Low_NOX<-stat_density2d(aes(x=LON,y=LAT,fill=..level..,alpha=0.1),colour="#66CC66",
                        size=3,bins=3,data=AirPollution_belowmean,
                        geom='polygon')
Boston+scale_fill_continuous(guide = guide_legend(title = "Zone Level"))+Low_NOX

## Combine both zone

CZ<-Boston+scale_fill_continuous(guide = guide_legend(title = "Zone Level"))+High_NOX+Low_NOX
CZ

## Warning: Removed 1 rows containing non-finite values (stat_density2d).

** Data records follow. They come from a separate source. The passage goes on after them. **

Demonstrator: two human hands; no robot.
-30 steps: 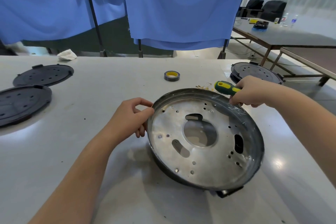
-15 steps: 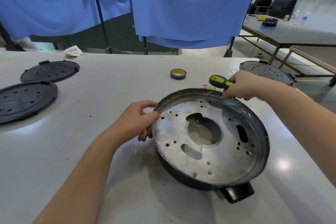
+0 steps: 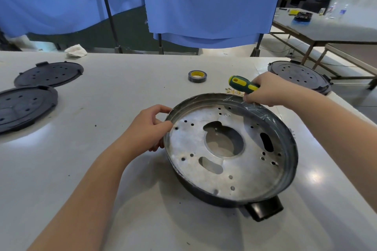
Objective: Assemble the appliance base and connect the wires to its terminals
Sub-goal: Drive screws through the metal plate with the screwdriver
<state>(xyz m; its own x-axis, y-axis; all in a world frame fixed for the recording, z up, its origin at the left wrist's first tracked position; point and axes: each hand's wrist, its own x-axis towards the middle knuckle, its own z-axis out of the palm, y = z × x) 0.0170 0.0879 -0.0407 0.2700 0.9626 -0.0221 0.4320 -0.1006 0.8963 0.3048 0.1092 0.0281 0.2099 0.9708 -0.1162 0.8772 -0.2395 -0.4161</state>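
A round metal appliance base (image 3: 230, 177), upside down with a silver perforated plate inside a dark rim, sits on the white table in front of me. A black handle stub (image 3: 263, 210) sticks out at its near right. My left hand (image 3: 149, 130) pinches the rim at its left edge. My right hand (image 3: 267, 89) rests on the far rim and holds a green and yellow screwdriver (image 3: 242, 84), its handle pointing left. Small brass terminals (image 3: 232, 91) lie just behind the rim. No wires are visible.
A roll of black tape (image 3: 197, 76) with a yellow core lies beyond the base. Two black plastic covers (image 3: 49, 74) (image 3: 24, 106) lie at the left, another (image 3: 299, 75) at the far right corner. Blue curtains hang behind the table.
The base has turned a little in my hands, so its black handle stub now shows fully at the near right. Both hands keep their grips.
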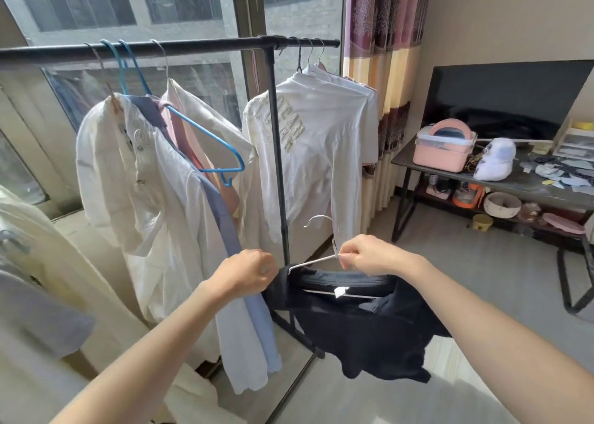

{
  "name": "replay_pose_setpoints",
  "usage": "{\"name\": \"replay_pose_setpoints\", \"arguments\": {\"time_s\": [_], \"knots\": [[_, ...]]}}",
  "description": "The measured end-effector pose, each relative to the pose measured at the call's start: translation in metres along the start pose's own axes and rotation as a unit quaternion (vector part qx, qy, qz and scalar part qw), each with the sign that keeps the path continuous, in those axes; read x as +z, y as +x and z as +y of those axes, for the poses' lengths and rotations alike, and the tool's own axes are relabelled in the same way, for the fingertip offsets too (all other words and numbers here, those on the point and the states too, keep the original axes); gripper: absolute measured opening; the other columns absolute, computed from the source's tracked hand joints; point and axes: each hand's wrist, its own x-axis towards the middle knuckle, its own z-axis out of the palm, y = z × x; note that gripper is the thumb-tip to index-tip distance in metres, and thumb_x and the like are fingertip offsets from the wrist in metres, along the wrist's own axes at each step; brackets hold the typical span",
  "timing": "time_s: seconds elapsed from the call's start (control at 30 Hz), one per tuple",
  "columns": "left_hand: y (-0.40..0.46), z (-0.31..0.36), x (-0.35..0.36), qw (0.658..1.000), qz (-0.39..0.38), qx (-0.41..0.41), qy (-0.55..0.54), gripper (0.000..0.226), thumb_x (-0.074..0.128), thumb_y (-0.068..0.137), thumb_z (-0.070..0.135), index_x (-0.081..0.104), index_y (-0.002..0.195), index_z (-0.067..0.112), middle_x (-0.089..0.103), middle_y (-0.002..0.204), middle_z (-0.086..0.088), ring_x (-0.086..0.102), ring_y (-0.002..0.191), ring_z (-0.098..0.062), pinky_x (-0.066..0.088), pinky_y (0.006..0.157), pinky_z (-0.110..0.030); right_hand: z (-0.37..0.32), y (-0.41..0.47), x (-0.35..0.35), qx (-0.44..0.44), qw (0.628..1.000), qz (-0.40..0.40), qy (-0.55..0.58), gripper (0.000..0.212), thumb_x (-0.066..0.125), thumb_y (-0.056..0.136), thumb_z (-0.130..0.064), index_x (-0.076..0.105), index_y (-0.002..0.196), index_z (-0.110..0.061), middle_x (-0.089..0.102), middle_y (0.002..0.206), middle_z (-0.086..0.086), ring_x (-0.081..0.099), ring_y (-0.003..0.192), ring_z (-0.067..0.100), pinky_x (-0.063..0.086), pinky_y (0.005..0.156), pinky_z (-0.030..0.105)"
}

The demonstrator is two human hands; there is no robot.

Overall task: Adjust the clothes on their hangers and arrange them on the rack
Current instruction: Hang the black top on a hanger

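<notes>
A black garment [363, 330] hangs low in the middle of the view on a white wire hanger [316, 260], below the level of the rack's rail and not on it. The hanger's hook [316, 219] curls upward at 12 o'clock from the garment; its lower bar [337, 294] shows through the neck opening, beside a small white label. The right hand [363, 254] pinches the hanger's sloping shoulder wire just under the hook, fingers curled tight round it. The left hand [247, 274], at 9 o'clock from the garment, is closed on the dark cloth at the hanger's left end (exactly how much fabric it holds is hidden by the knuckles).

Behind, the black clothes rack [193, 46] spans the view at 12 o'clock, with an upright post [276, 140] near its right end. Left of the post hang a cream shirt [135, 179], a grey-blue garment [225, 230] and a pink one, with a bare blue hanger [205, 140] tilted among them. Right of the post, a white long-sleeved top [308, 153] with raised lettering hangs in front of other pale clothes.

At 3 o'clock stands a dark table [530, 189] bearing a pink box [442, 153] and a white cap [495, 161], with a black screen [501, 102] behind. A striped curtain [385, 37] hangs at 1 o'clock.
</notes>
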Motion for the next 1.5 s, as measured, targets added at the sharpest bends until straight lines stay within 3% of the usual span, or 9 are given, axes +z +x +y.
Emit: {"name": "replay_pose_setpoints", "arguments": {"time_s": [0.17, 0.37, 0.57, 0.73, 0.87, 0.93, 1.1, 1.33, 1.5], "knots": [[-0.024, -0.028, -0.019, 0.995, 0.020, -0.055, 0.083, 0.027, 0.041, 0.094, 0.031, 0.064, 0.101, 0.020, 0.063, 0.106, -0.001, 0.058, 0.102, -0.024, 0.047, 0.077, -0.031, -0.037, 0.009, 0.028, -0.069, 0.990, -0.050, -0.117, 0.031, 0.036, 0.096, -0.028, 0.051, 0.071, -0.017, 0.067, 0.082, 0.011, 0.057, 0.051, 0.016, 0.040, 0.057, 0.027], [-0.061, -0.059, -0.054, 0.979, 0.048, -0.132, 0.151, 0.033, 0.038, 0.097, 0.038, 0.060, 0.117, 0.026, 0.060, 0.121, 0.000, 0.056, 0.111, -0.024, 0.045, 0.083, -0.032, -0.104, 0.021, 0.025, -0.161, 0.966, -0.068, -0.192, 0.027, 0.037, 0.095, -0.026, 0.054, 0.077, -0.014, 0.053, 0.053, 0.000, 0.054, 0.049, 0.016, 0.042, 0.062, 0.030], [-0.099, -0.087, -0.094, 0.939, 0.116, -0.210, 0.246, 0.033, 0.037, 0.095, 0.036, 0.063, 0.109, 0.021, 0.063, 0.113, 0.000, 0.056, 0.109, -0.022, 0.034, 0.093, -0.035, -0.178, 0.031, 0.025, -0.233, 0.965, -0.029, -0.117, 0.032, 0.040, 0.092, -0.025, 0.050, 0.062, -0.018, 0.062, 0.063, 0.006, 0.050, 0.034, 0.008, 0.045, 0.058, 0.029], [-0.125, -0.103, -0.136, 0.905, 0.147, -0.266, 0.298, 0.034, 0.038, 0.095, 0.036, 0.065, 0.105, 0.019, 0.065, 0.108, -0.001, 0.054, 0.109, -0.024, 0.028, 0.098, -0.039, -0.233, 0.041, 0.013, -0.237, 0.971, -0.013, 0.007, 0.025, 0.046, 0.085, -0.015, 0.062, 0.066, -0.011, 0.062, 0.065, 0.011, 0.055, 0.053, 0.024, 0.048, 0.050, 0.026], [-0.143, -0.118, -0.161, 0.893, 0.193, -0.301, 0.274, 0.033, 0.040, 0.094, 0.037, 0.068, 0.098, 0.020, 0.066, 0.101, -0.001, 0.053, 0.108, -0.023, 0.024, 0.102, -0.043, -0.276, 0.042, 0.008, -0.250, 0.965, -0.037, 0.068, 0.030, 0.049, 0.085, -0.005, 0.056, 0.057, -0.014, 0.047, 0.039, -0.005, 0.041, 0.030, 0.007, 0.029, 0.028, 0.013], [-0.152, -0.127, -0.168, 0.891, 0.191, -0.326, 0.250, 0.032, 0.041, 0.094, 0.037, 0.067, 0.101, 0.020, 0.063, 0.110, -0.002, 0.048, 0.116, -0.023, 0.020, 0.106, -0.048, -0.289, 0.046, 0.016, -0.240, 0.965, -0.047, 0.096, 0.032, 0.049, 0.083, -0.004, 0.054, 0.053, -0.014, 0.042, 0.030, -0.008, 0.037, 0.030, 0.009, 0.027, 0.030, 0.014], [-0.165, -0.146, -0.164, 0.905, 0.174, -0.333, 0.199, 0.031, 0.043, 0.093, 0.036, 0.063, 0.114, 0.024, 0.042, 0.140, -0.003, 0.026, 0.135, -0.023, 0.017, 0.110, -0.049, -0.294, 0.051, 0.036, -0.172, 0.975, -0.069, 0.120, 0.020, 0.040, 0.081, -0.002, 0.055, 0.068, -0.006, 0.047, 0.052, 0.006, 0.034, 0.026, 0.011, 0.025, 0.031, 0.012], [-0.158, -0.155, -0.159, 0.904, 0.208, -0.333, 0.170, 0.030, 0.044, 0.093, 0.033, 0.063, 0.114, 0.023, 0.042, 0.141, -0.004, 0.023, 0.138, -0.022, 0.010, 0.113, -0.053, -0.275, 0.066, 0.019, -0.123, 0.979, 0.047, 0.153, 0.020, 0.041, 0.082, -0.004, 0.055, 0.068, -0.004, 0.050, 0.056, 0.007, 0.043, 0.042, 0.017, 0.033, 0.038, 0.019], [-0.151, -0.154, -0.154, 0.908, 0.203, -0.329, 0.160, 0.031, 0.043, 0.094, 0.033, 0.063, 0.114, 0.022, 0.045, 0.137, -0.005, 0.022, 0.137, -0.023, 0.005, 0.113, -0.056, -0.267, 0.060, 0.019, -0.108, 0.989, 0.004, 0.098, 0.016, 0.047, 0.084, -0.003, 0.057, 0.070, -0.004, 0.053, 0.057, 0.006, 0.043, 0.043, 0.015, 0.033, 0.039, 0.022]]}}
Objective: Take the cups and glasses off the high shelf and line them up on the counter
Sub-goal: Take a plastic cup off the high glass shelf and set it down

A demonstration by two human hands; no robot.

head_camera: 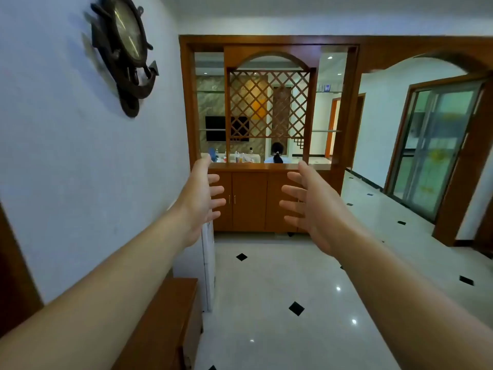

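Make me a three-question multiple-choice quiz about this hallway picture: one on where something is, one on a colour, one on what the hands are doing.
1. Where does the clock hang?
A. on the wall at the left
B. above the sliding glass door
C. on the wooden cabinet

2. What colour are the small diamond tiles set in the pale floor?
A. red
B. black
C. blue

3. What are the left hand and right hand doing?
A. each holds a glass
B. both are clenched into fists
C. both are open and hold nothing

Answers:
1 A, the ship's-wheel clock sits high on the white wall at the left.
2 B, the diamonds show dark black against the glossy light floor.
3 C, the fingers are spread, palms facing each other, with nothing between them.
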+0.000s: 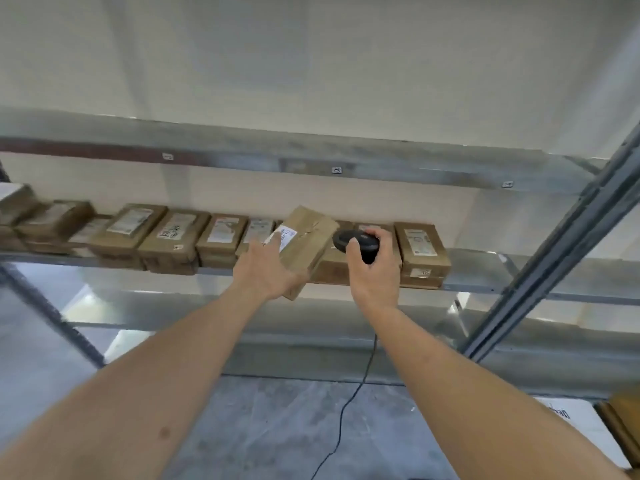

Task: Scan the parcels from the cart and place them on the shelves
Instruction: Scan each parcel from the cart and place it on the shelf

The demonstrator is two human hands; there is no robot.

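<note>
My left hand [268,268] holds a brown cardboard parcel [308,242] tilted on end, its white label facing left, just in front of the metal shelf [485,268]. My right hand [372,268] grips a black handheld scanner [356,241], whose head points left at the parcel from close by. A black cable [341,420] hangs from the scanner down toward the floor. Behind both hands, several brown labelled parcels [173,237] stand in a row along the shelf, and one stack [420,252] sits just right of the scanner.
A higher shelf beam [311,157] runs above the row. A grey upright post [554,271] slants along the right side. Lower shelves [242,310] lie below. White and brown boxes [588,424] sit at the bottom right over grey floor.
</note>
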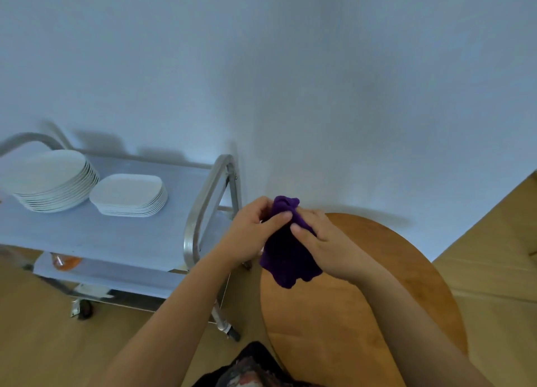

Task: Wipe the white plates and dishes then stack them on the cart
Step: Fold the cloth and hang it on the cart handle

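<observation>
Both hands are together above the round wooden table, the left hand and right hand each gripping a bunched purple cloth that hangs between them. The white plates lie well apart to the left on the cart top: a round stack just beside a stack of rounded-rectangle dishes.

A round wooden bench is seen at five o'clock, set against a pale wall spanning twelve o'clock. Light wooden floor is shown at four and eight o'clock. An orange object, indistinct, is seen at nine o'clock.
</observation>
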Demonstrator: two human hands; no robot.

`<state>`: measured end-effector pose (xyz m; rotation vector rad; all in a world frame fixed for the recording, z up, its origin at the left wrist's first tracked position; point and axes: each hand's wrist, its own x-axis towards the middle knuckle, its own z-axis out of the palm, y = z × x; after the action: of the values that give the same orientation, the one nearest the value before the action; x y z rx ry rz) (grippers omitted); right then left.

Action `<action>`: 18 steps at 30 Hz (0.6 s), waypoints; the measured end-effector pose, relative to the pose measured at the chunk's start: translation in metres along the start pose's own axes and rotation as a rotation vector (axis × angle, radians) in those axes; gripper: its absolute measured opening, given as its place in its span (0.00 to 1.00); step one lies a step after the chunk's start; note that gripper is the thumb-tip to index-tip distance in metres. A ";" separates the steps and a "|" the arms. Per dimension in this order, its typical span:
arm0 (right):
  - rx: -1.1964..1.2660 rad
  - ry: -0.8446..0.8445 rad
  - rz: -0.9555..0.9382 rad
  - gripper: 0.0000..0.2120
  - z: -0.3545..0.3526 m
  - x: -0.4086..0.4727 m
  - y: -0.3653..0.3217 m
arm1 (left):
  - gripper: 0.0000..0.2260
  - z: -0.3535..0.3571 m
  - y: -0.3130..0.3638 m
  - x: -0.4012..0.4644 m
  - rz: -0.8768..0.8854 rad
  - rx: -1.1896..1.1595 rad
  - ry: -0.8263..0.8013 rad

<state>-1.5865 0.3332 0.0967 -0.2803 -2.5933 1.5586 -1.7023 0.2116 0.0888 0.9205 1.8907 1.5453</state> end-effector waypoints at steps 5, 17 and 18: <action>-0.392 0.263 0.078 0.16 -0.012 -0.005 -0.001 | 0.16 -0.004 0.007 -0.001 -0.165 -0.246 0.139; 0.041 0.209 0.006 0.09 -0.025 -0.002 -0.013 | 0.18 -0.029 0.018 0.008 -0.169 -0.546 -0.058; 0.054 0.171 0.020 0.09 -0.028 -0.003 -0.014 | 0.18 -0.033 0.019 0.009 -0.153 -0.531 -0.069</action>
<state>-1.5804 0.3504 0.1224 -0.4161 -2.4228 1.5351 -1.7295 0.2002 0.1147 0.5660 1.3584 1.7665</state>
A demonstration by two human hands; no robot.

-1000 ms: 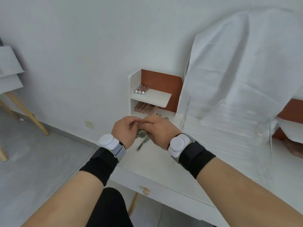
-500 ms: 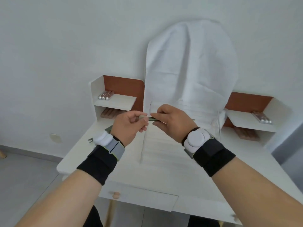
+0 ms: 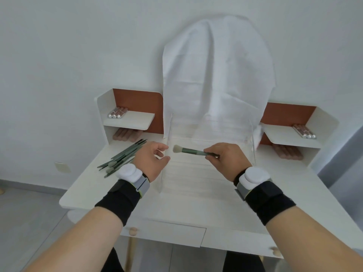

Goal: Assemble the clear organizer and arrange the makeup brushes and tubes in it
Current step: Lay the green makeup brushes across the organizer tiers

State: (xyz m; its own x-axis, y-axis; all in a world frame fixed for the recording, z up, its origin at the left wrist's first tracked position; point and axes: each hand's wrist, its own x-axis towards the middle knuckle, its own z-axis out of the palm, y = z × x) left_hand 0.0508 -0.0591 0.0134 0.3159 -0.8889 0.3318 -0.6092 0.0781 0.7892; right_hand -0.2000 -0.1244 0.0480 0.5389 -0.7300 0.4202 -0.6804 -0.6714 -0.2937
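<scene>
Seen from the head camera, a person's right hand [image 3: 225,158] pinches the dark end of a green-handled makeup brush [image 3: 193,151] between thumb and fingertips, holding it level above a white bench [image 3: 294,203] with its pale bristle head pointing toward the left hand [image 3: 152,160]. That left hand hangs loosely spread and empty, its fingers curled a little, just beside the bristles but not touching them. Both wrists carry white sensor pods over grey and black straps.

Beneath the brush lies the clear organizer [image 3: 206,167], a wide transparent tray with ribbed rows running across it; its side walls show only as faint lines, so how far it is put together is hard to judge. A loose pile of green brushes [image 3: 121,156] rests on the bench to the left of the tray, partly hidden behind the left wrist.

At the back of the bench, a white cloth [image 3: 218,79] drapes over something tall between two small shelves with rust-brown back panels. Three silver-capped tubes [image 3: 116,113] lie side by side on the left shelf [image 3: 135,119], and three more tubes [image 3: 304,131] on the right shelf [image 3: 282,136]. Brownish items sit under each shelf, too blurred to identify. A drawer front with a wooden knob [image 3: 133,231] faces the person.
</scene>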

## Warning: Removed 1 rows containing non-finite values (stat_density2d).

## Plot the Property Value for the Greater Boston City Here we will plot the property value for the entire Boston city and we will see the different valuation in two different zones of Pollution.

combined_df<-rbind(AirPollution_belowmean,AirPollution_abovemean)

## Plot the valuation of property for both the zone

CZ+geom_point(aes(x=LON,y=LAT,size=Price),
                                   data=combined_df,colour="#990099",alpha=0.18)+scale_fill_continuous(guide = guide_legend(title = ""))
## Scale for 'fill' is already present. Adding another scale for 'fill',
## which will replace the existing scale.
## Warning: Removed 1 rows containing non-finite values (stat_density2d).
## Warning: Removed 1 rows containing missing values (geom_point).

There are other style of map in ggmap(). Please check the other maps by using the below commands,

Longest form

You can use the same data set and plot it on the differnt style of map. Remember each style has it own purpose. For instance, you can use the Indus and ZN parameter in #stamen style to better understand the industrial zone of the Boston city.